TASK PROMPT
Transcribe the full listing exactly.

-------------------------

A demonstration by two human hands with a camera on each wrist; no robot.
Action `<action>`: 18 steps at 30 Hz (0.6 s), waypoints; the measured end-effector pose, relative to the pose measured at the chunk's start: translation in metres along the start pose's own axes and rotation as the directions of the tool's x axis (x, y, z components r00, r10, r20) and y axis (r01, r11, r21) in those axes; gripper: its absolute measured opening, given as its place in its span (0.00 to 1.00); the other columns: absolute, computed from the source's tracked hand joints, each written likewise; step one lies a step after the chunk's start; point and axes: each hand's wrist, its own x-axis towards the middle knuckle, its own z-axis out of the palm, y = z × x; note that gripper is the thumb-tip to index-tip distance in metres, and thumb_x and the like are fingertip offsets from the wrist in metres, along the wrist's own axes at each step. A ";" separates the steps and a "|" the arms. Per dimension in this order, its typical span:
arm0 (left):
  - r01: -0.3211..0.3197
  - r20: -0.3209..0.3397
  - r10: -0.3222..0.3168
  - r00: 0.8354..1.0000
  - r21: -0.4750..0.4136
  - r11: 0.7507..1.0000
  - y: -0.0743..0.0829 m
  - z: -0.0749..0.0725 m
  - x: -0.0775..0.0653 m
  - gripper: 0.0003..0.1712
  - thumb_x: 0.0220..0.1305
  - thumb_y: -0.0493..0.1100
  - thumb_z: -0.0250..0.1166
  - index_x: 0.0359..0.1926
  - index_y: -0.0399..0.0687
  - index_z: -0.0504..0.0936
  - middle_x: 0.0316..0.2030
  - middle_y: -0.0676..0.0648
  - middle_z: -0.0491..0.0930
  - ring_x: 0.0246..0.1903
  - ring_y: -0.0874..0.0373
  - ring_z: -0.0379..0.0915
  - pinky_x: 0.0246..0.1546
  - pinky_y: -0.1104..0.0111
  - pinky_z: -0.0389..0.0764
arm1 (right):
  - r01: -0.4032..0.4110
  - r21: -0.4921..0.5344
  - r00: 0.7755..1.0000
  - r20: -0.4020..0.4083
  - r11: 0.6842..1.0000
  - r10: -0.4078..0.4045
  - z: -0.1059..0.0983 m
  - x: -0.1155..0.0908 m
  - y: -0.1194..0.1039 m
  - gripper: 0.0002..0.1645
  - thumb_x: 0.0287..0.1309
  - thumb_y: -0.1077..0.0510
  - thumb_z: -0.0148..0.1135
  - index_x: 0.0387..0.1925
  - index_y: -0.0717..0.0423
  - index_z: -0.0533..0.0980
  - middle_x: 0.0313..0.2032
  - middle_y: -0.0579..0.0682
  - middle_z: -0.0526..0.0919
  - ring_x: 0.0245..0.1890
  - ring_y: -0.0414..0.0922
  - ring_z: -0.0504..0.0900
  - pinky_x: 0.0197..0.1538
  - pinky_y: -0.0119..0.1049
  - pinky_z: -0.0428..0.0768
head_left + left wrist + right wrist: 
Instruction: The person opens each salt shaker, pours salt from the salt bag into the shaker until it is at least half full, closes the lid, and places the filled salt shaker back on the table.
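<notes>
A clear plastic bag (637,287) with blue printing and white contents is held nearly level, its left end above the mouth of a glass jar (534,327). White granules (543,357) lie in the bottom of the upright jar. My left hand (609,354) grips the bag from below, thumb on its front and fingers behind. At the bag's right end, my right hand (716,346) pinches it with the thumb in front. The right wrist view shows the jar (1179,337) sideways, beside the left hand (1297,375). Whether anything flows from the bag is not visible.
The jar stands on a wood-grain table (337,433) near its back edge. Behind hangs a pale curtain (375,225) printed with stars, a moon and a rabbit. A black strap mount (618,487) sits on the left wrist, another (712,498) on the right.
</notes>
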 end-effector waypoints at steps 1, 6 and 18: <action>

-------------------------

PROBLEM SOLUTION
A demonstration by two human hands with a camera on each wrist; no robot.
Action `<action>`: 18 steps at 30 Hz (0.6 s), waypoints; the measured end-effector pose, relative to the pose measured at the chunk's start: translation in metres along the start pose's own axes and rotation as the directions of the tool's x axis (x, y, z components r00, r10, r20) and y axis (r01, r11, r21) in those axes; gripper: its absolute measured opening, given as its place in its span (0.00 to 1.00); the other columns: absolute, computed from the source's tracked hand joints, each written likewise; step one lies a step after the chunk's start; point and axes: each hand's wrist, its own x-axis towards the middle knuckle, its own z-axis out of the palm, y = z × x; note that gripper is the thumb-tip to index-tip distance in metres, and thumb_x and the like are fingertip offsets from the wrist in metres, along the wrist's own axes at each step. A ";" separates the steps and a "|" the arms. Per dimension in this order, its typical span:
arm0 (left):
  - r01: -0.3211..0.3197
  - r20: -0.3209..0.3397
  - r10: -0.3222..0.3168
  - r00: 0.8354..1.0000
  - r21: -0.4750..0.4136
  - r11: 0.7507..1.0000
  - y: -0.0743..0.0829 m
  - z: -0.0749..0.0725 m
  - x: -0.0775..0.0653 m
  - gripper: 0.0003..0.1712
  - thumb_x: 0.0220..0.1305
  - thumb_y: -0.0493..0.1100
  - thumb_z: -0.0250..0.1166
  - index_x: 0.0359..0.1926
  - index_y: -0.0399..0.0687
  - index_z: -0.0504..0.0936
  - middle_x: 0.0316..0.2030
  - middle_y: -0.0676..0.0648
  - middle_z: -0.0491..0.0930
  - ring_x: 0.0246..0.1903
  - ring_y: -0.0874..0.0373
  - ring_z: -0.0379..0.0915
  - pinky_x: 0.0246..0.1546
  - pinky_y: -0.1104..0.0111
  - pinky_z: -0.0389..0.0764
arm1 (right):
  - r01: -0.4032..0.4110
  - r21: -0.4921..0.5344
  - r00: 0.7755..1.0000
  - r20: -0.4020..0.4083
  - r11: 0.6842..1.0000
  - r10: -0.4078..0.4045
  - z: -0.1059..0.0983 m
  - x: -0.1155..0.0908 m
  - y: -0.1194..0.1039 m
  - gripper: 0.0002..0.1645
  - thumb_x: 0.0287..0.1309
  - thumb_y: -0.1077..0.0510
  - thumb_z: -0.0148..0.1135
  - index_x: 0.0387..0.1925
  - index_y: -0.0717..0.0423
  - index_z: -0.0533..0.0980
  - middle_x: 0.0313..0.2032
  - middle_y: -0.0579..0.0682
  - middle_z: -0.0526..0.0919
  - ring_x: 0.0245..0.1890
  - ring_y: -0.0414..0.0922
  - ring_z: -0.0504..0.0900
  - pinky_x: 0.0197..0.1538
  - pinky_y: -0.0119..0.1049
  - pinky_z: -0.0428..0.0768
head_left + left wrist + right wrist: 
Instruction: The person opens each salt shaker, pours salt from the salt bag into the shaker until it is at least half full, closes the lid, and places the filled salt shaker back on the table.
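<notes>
A clear plastic bag (637,287) with blue printing and white contents is held nearly level, its left end above the mouth of a glass jar (534,327). White granules (543,357) lie in the bottom of the upright jar. My left hand (609,354) grips the bag from below, thumb on its front and fingers behind. At the bag's right end, my right hand (716,346) pinches it with the thumb in front. The right wrist view shows the jar (1179,337) sideways, beside the left hand (1297,375). Whether anything flows from the bag is not visible.
The jar stands on a wood-grain table (337,433) near its back edge. Behind hangs a pale curtain (375,225) printed with stars, a moon and a rabbit. A black strap mount (618,487) sits on the left wrist, another (712,498) on the right.
</notes>
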 end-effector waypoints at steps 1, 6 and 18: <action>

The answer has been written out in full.